Re: [RFC] [PATCH V2 0/1] Introduce emergency raid0 stop for mounted arrays

From: "Guilherme G. Piccoli" <kernel@gpiccoli.net>
To: Song Liu <liu.song.a23@gmail.com>
Cc: axboe@kernel.dk, linux-block@vger.kernel.org,
	kernel@gpiccoli.net,
	"Guilherme G. Piccoli" <gpiccoli@canonical.com>,
	NeilBrown <neilb@suse.com>,
	linux-raid <linux-raid@vger.kernel.org>,
	dm-devel@redhat.com,
	Linux-Fsdevel <linux-fsdevel@vger.kernel.org>,
	Jay Vosburgh <jay.vosburgh@canonical.com>,
	gavin.guo@canonical.com
Subject: Re: [RFC] [PATCH V2 0/1] Introduce emergency raid0 stop for mounted arrays
Date: Wed, 1 May 2019 15:00:27 -0300	[thread overview]
Message-ID: <2823f928-d0b6-9049-73ab-b2ce0ef5da83@gpiccoli.net> (raw)
In-Reply-To: <CAPhsuW65EW8JgjE8zknPQPXYcmDhX9LEhTKGb0KHywqKuZkUcA@mail.gmail.com>

 > On 5/1/19 12:33 PM, Song Liu wrote:
>> [...]
>> Indeed, fsync returns -1 in this case.
>> Interestingly, when I do a "dd if=<some_file> of=<raid0_mount>" and try
>> to "sync -f <some_file>" and "sync", it succeeds and the file is
>> written, although corrupted.
> 
> I guess this is some issue with sync command, but I haven't got time
> to look into it. How about running dd with oflag=sync or oflag=direct?
> 

Hi Song, could be some problem with sync command; using either 
'oflag=direct' or 'oflag=sync' fails the dd command instantly when a 
member is removed.

>> Do you think this behavior is correct? In other devices, like a pure
>> SCSI disk or NVMe, the 'dd' write fails.
>> Also, what about the status of the raid0 array in mdadm - it shows as
>> "clean" even after the member is removed, should we change that?
> 
> I guess this is because the kernel hasn't detect the array is gone? In
> that case, I think reducing the latency would be useful for some use
> cases.
> 

Exactly! This is the main concern here, mdadm cannot stop the array 
since it's mounted, and there's no filesystem API to quickly shutdown 
the filesystem, hence it keeps "alive" for too long after the failure.

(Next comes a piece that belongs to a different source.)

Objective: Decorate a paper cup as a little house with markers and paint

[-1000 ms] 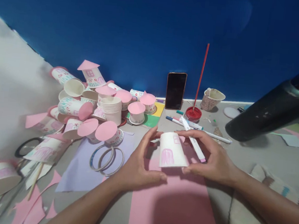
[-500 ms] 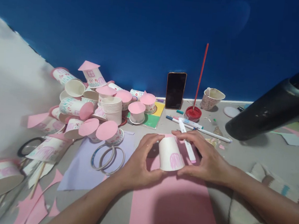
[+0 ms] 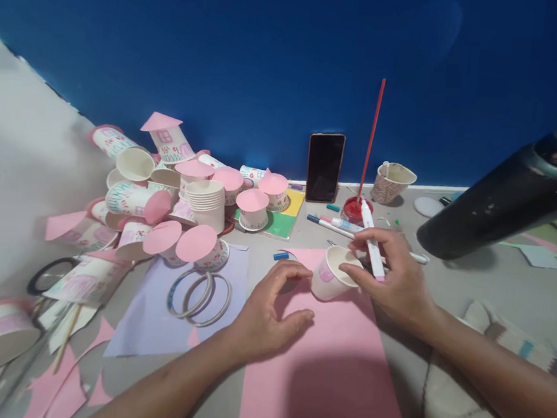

For instance, if we have a raid0 with 2 members and remove the 1st, it 
fails much quicker than if we remove the 2nd; the filesystem will 
"realize" the device is flaw quickly if we remove the 1st member, and 
goes to RO mode. Specially, xfs seems even faster than ext4 in noticing 
the failure.

Do you have any suggestion on how could we reduce this latency? And how 
about the status exhibited by mdadm, shall it move from 'clean' to 
something more meaningful in the failure case?

Thanks again,

Guilherme

> Thanks,
> Song
> 
>>
>>
>>> Also, could you please highlight changes from V1 (if more than
>>> just rebase)?
>>
>> No changes other than rebase. Worth mentioning here that a kernel bot
>> (and Julia Lawall) found an issue in my patch; I forgot a
>> "mutex_lock(&mddev->open_mutex);" in line 6053, which caused the first
>> caveat (hung mdadm and persistent device in /dev). Thanks for pointing
>> this silly mistake from me! in case this patch gets some traction, I'll
>> re-submit with that fixed.
>>
>> Cheers,
>>
>>
>> Guilherme
>>
>> [0] https://marc.info/?l=linux-block&m=155666385707413
>>
>>>
>>> Thanks,
>>> Song
>>>